Commonwealth v. Wertelet

CAVANAUGH, Judge,

dissenting.

Because my review of the record reveals that the Commonwealth produced sufficient evidence to establish each element of the offenses of resisting arrest and aggravated assault, I respectfully dissent.

With respect to the resisting arrest conviction, the majority concludes that this conviction cannot stand because the arrest of appellant was unlawful. It cites Commonwealth v. Biagini, 540 Pa. 22, 655 A.2d 492 (1995) for the proposition that the lawfulness of an arrest is made from an after-the-fact determination of whether the conduct supporting the arrest constituted the crime(s) charged.

While I agree that Biagini holds that a conviction for resisting arrest will only stand where the underlying arrest is lawful, I disagree that the lawfulness of the arrest is to be determined from an after-the-fact examination of a defendant’s conduct. The legality of any arrest is subject to review and this review will take place, of necessity, some time after the arrest has occurred. This fact alone does not authorize the court to consider facts unknown to police or to disregard facts erroneously believed by them in good faith to be true. Biagini clearly states that “a determination of the lawfulness of the underlying arrest necessitates a legal conclusion that the arresting officer acted with authority and probable cause.” Id. at 32, 655 A.2d at 497. Probable cause for a warrantless arrest exists if the facts and circumstances within the knowledge of the police officer at the time of the arrest are sufficient to justify a person of reasonable caution in believing the suspect has committed or is committing a crime. Commonwealth v. Quites, 422 Pa.Super. 153, 166-67, 619 A.2d 291, 298 (1993)(emphasis added). In determining whether probable cause existed for a warrantless arrest in a particular situation, a court will look not just at one or two individual factors, but will consider the “totality of the circumstances” as they appeared to the arresting officer. Id. (emphasis added).

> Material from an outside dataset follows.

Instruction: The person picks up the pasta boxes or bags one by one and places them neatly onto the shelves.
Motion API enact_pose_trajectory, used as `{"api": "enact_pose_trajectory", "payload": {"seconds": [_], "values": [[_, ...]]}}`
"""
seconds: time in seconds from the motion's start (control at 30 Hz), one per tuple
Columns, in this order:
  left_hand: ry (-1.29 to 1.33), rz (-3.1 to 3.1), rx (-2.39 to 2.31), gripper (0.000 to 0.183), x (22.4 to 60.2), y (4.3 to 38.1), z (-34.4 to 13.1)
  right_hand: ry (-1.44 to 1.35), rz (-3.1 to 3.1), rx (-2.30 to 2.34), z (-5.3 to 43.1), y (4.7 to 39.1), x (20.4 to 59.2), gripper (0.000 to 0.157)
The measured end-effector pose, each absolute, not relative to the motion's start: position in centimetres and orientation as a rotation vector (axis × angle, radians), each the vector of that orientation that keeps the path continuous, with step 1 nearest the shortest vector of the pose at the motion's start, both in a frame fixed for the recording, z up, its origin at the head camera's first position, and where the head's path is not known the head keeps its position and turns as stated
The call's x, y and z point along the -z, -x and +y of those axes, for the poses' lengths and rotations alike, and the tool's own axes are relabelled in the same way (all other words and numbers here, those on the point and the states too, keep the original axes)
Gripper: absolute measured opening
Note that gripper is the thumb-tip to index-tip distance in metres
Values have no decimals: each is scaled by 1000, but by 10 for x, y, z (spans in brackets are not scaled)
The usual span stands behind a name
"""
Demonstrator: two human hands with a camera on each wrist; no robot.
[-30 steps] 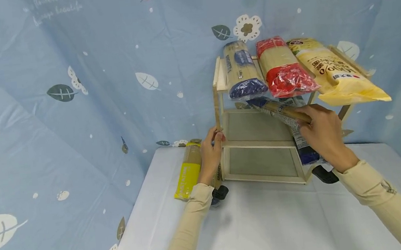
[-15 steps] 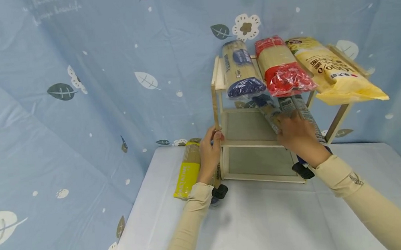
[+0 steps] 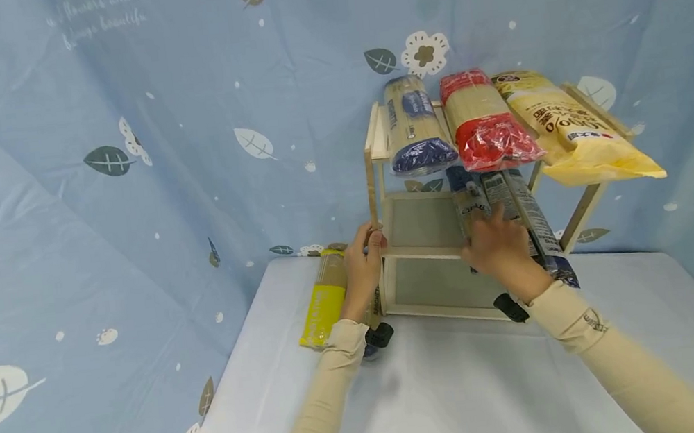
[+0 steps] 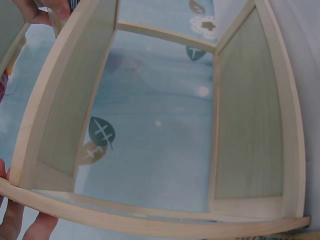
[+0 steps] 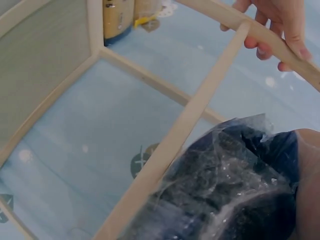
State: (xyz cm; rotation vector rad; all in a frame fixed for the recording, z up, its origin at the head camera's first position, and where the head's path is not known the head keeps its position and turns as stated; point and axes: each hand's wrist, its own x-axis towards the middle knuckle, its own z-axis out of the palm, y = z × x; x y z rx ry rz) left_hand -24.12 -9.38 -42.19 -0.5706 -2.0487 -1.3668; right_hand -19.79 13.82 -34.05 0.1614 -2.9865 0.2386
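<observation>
My left hand [image 3: 364,263] grips the left upright of a small wooden rack [image 3: 422,253] at its middle shelf. In the right wrist view, the left hand's [image 5: 280,25] fingers and thumb wrap round that wooden bar. My right hand [image 3: 500,247] is at the front of the middle shelf, holding a blue-ended spaghetti packet [image 3: 466,187] that points back into the rack. Crinkled dark blue plastic of the packet [image 5: 230,185] lies against the hand in the right wrist view. Right beside it, partly hidden by the hand, are grey-printed packets [image 3: 524,206].
On the top shelf lie a blue spaghetti packet [image 3: 416,123], a red noodle packet [image 3: 488,119] and a yellow bag [image 3: 570,125] overhanging the front. A yellow pasta packet [image 3: 324,302] lies on the white table [image 3: 452,394] left of the rack. Blue patterned cloth [image 3: 187,120] hangs behind.
My right hand has moved left and slightly down with the spaghetti packet, which has turned from slanting to nearly straight front to back on the middle shelf. The left hand keeps its place.
</observation>
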Motion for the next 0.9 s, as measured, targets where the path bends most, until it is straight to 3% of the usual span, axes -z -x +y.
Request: {"api": "enact_pose_trajectory", "payload": {"seconds": [0.33,0.67,0.9], "values": [[536,-2078,1381,36,424,243,-93,-153,-2970,-271,136,194,339,44],[518,-2080,1376,28,424,238,-91,-332,-2982,-498,151,172,332,61],[513,-2077,1550,29,433,219,-97,-414,-2888,-782,189,151,316,40]]}}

In Biagini, the supreme court concluded that no probable cause existed to support defendant’s arrest because he committed no action which justified his immediate apprehension. Defendant’s actions consisted of nothing more than refusing to cooperate with a police officer’s investigation and the use of loud and vulgar language while standing on his own porch. Such actions would not justify a person of reasonable caution in believing that defendant had committed or was in the process of committing a crime.

Here, unlike Biagini, appellant’s conduct would justify a person of reasonable caution in believing that she was in the process of committing a crime. Two state troopers accompanied an Alltell crew to appellant’s property. The crew was attempting to bury telephone lines pursuant to a right-of-way which Alltell possessed across appellant’s property. The troopers were made aware of *214these circumstances and possessed a good faith belief that Alltell was acting within its rights. When appellant physically interfered with the Alltell work and continued to act disruptiveness, despite requests to desist from both the crew and the troopers, the troopers possessed the necessary probable cause to effectuate a lawful arrest.

With respect to the offense of aggravated assault, the majority concludes that this conviction cannot stand because the trooper whom she kicked did not sustain “bodily injury.” It cites Commonwealth v. Kirkwood, 360 Pa.Super. 270, 520 A.2d 451 (1987) for the proposition that bodily injury does not encompass temporary hurts or pains brought about by trivial contacts. Kirkwood involved a situation in which the victim received barely discernible injuries from her partner during a “fast dance” at a tavern. This type of de minimus injury resulting from a trivial infraction is not what took place in the present case. Here, appellant was struggling with two state troopers as they attempted to place her under arrest. During this melee, appellant kicked one of the troopers twice in the leg. The trooper described the pain as “similar to bumping your shin on a coffee table in the dark when you’re walking through your house.” The trooper qualified this description by stating the pain he experienced was substantial and that it lasted for the rest of his shift. Viewing this evidence, as we must, in the light most favorable to the Commonwealth as verdict winner, I would conclude that there was sufficient evidence to establish that the trooper suffered bodily injury as a result of being kicked by appellant. Cc. Biagini, supra (defendant guilty of aggravated assault where officer suffered bodily injury when punched in mouth by defendant); Commonwealth v. Barry W., 540 Pa. 22, 655 A.2d 492 (1995) (conviction for aggravated assault upheld where officer suffered bodily injury when pushed into parked car by defendant).

Because my review of the record and pertinent caselaw reveals that the Commonwealth produced sufficient evidence to establish each element of the crimes of resisting arrest and aggravated assault, I would affirm the judgment of sentence.